"""

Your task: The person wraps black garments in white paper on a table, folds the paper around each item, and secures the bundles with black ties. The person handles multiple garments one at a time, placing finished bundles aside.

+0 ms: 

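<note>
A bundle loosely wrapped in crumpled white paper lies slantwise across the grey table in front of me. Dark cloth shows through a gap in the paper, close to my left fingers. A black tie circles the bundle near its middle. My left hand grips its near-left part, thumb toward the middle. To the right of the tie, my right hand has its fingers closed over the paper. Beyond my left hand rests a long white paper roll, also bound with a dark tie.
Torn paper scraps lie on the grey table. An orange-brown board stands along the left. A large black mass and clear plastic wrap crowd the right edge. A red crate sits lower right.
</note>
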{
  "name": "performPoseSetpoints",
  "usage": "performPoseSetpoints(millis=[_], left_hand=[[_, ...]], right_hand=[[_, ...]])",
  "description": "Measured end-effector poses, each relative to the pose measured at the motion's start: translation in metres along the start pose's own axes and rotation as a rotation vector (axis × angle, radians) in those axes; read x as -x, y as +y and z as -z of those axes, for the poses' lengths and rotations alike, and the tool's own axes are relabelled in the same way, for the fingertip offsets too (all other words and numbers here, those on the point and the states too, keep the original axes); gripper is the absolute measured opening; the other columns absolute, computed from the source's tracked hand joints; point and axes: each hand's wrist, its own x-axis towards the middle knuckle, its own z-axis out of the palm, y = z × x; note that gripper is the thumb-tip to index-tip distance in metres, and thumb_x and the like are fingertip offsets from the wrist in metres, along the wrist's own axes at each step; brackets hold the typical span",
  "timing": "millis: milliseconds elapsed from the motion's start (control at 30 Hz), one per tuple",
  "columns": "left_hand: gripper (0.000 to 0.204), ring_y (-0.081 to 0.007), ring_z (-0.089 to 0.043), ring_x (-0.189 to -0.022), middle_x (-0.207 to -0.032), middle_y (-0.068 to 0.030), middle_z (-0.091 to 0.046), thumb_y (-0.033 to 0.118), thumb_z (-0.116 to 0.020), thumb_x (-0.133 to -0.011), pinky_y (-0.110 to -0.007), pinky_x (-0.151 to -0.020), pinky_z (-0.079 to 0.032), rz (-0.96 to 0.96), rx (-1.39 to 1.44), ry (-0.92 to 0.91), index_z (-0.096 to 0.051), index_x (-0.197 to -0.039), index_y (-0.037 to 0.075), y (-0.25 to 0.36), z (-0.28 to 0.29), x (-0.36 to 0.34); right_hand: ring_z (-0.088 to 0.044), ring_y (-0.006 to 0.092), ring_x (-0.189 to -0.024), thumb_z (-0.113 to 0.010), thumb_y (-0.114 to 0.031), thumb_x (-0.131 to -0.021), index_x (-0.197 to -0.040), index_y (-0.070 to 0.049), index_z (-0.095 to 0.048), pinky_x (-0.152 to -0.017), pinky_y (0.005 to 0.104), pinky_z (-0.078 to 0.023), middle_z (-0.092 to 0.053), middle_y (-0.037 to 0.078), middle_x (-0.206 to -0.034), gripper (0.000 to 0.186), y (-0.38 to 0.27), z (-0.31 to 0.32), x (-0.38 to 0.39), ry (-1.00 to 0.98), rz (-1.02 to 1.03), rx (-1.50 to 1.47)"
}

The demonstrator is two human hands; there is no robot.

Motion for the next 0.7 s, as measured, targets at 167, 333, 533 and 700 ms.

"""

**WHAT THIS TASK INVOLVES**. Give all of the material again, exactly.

**COMPLETED TASK**.
Your task: The person wraps black garments in white paper on a table, folds the paper around each item, and secures the bundles with black ties. The person handles multiple garments one at a time, placing finished bundles aside.

+0 ms: 

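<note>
A bundle loosely wrapped in crumpled white paper lies slantwise across the grey table in front of me. Dark cloth shows through a gap in the paper, close to my left fingers. A black tie circles the bundle near its middle. My left hand grips its near-left part, thumb toward the middle. To the right of the tie, my right hand has its fingers closed over the paper. Beyond my left hand rests a long white paper roll, also bound with a dark tie.
Torn paper scraps lie on the grey table. An orange-brown board stands along the left. A large black mass and clear plastic wrap crowd the right edge. A red crate sits lower right.
</note>
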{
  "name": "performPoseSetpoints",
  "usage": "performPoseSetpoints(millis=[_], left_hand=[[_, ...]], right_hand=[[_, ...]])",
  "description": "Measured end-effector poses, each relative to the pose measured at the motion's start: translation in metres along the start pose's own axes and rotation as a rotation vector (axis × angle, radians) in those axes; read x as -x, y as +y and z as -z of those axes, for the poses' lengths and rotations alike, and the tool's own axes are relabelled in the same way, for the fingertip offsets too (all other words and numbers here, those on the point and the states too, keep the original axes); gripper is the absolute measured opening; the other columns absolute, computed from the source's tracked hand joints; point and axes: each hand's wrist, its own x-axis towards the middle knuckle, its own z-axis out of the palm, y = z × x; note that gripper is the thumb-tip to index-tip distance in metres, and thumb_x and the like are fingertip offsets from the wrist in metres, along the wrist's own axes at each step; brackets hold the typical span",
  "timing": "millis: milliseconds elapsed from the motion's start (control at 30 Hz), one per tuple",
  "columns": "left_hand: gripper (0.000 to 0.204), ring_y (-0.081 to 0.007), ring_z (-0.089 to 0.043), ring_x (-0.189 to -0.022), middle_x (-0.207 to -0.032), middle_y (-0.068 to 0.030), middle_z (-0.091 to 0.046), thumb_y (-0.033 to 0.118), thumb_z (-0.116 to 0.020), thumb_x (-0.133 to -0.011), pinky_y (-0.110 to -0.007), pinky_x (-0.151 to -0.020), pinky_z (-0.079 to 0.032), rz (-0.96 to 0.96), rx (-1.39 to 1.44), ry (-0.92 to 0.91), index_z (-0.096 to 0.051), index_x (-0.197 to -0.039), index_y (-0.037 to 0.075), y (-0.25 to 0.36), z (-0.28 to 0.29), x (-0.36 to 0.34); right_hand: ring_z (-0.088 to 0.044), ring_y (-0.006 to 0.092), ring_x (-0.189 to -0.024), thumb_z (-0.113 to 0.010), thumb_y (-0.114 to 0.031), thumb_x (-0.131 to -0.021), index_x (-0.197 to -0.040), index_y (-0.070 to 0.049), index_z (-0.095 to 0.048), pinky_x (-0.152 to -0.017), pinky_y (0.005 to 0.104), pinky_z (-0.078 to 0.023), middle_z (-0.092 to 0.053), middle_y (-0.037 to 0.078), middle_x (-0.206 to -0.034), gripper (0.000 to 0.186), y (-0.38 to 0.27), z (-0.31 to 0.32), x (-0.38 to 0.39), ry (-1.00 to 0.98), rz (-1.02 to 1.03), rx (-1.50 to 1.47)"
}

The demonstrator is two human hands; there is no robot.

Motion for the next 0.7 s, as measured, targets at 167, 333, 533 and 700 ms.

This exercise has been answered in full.